# [DIRECTIONS FOR THIS TASK]
Nothing but the lines from the start of the records below through the line that has "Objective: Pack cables" should appear, each exactly as given.

** SUPPLIED INFORMATION follows **

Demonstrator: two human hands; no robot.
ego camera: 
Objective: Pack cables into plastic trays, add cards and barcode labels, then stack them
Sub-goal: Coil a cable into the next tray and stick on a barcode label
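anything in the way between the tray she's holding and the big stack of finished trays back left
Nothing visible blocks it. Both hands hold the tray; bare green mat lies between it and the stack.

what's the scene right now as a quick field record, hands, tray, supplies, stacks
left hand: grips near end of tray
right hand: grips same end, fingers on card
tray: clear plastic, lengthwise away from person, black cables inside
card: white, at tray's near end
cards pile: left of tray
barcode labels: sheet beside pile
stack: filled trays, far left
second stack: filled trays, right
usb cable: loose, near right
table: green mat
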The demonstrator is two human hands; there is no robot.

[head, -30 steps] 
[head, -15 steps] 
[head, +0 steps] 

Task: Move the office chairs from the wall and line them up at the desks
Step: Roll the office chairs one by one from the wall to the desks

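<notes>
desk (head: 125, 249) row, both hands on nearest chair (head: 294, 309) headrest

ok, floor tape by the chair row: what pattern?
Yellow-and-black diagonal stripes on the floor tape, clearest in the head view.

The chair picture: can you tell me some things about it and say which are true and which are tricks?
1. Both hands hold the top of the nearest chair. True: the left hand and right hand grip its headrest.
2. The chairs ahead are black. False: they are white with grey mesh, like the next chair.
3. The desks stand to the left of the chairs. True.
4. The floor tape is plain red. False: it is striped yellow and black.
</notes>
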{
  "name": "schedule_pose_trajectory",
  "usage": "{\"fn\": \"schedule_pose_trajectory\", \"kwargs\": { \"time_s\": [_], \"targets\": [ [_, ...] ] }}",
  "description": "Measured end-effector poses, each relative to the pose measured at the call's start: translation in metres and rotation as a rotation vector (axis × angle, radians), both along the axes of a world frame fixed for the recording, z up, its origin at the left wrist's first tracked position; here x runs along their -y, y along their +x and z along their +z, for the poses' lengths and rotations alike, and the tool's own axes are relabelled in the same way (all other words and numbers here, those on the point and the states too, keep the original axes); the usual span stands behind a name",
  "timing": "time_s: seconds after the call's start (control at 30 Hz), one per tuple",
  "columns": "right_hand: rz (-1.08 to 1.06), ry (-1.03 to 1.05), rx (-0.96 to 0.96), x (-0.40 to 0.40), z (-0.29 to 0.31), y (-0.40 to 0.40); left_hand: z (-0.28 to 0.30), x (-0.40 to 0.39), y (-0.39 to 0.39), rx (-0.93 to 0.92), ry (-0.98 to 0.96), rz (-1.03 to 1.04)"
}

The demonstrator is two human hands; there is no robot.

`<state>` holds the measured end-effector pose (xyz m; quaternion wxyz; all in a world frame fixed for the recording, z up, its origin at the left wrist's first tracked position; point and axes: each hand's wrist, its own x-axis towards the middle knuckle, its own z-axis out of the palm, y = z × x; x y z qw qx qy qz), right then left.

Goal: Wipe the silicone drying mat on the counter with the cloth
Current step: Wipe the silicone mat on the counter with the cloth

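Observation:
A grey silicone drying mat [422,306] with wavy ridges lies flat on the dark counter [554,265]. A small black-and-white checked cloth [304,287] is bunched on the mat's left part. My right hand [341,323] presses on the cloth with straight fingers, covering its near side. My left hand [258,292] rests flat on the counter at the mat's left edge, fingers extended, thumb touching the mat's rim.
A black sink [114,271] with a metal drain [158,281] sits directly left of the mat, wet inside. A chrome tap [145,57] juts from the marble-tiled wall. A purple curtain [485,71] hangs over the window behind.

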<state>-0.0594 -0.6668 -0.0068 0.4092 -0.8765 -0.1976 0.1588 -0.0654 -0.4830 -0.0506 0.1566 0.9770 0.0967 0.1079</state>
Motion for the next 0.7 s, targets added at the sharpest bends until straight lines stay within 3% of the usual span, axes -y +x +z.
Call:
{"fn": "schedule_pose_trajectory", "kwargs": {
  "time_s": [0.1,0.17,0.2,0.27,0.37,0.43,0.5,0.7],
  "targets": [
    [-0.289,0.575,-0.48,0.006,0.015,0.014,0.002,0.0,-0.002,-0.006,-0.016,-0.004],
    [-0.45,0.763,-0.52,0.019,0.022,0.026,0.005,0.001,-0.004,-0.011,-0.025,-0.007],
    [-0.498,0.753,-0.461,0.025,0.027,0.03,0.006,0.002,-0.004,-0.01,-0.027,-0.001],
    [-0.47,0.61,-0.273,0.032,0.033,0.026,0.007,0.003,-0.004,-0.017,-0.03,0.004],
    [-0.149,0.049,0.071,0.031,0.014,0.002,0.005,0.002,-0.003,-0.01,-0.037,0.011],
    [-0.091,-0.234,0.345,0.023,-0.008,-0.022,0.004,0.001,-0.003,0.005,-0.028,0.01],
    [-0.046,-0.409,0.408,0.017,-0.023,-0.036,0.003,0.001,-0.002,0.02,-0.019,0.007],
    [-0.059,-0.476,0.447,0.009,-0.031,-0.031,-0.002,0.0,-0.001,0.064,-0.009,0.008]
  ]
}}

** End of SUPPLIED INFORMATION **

# [EXERCISE RESPONSE]
Demonstrator: two human hands; no robot.
ego camera: 
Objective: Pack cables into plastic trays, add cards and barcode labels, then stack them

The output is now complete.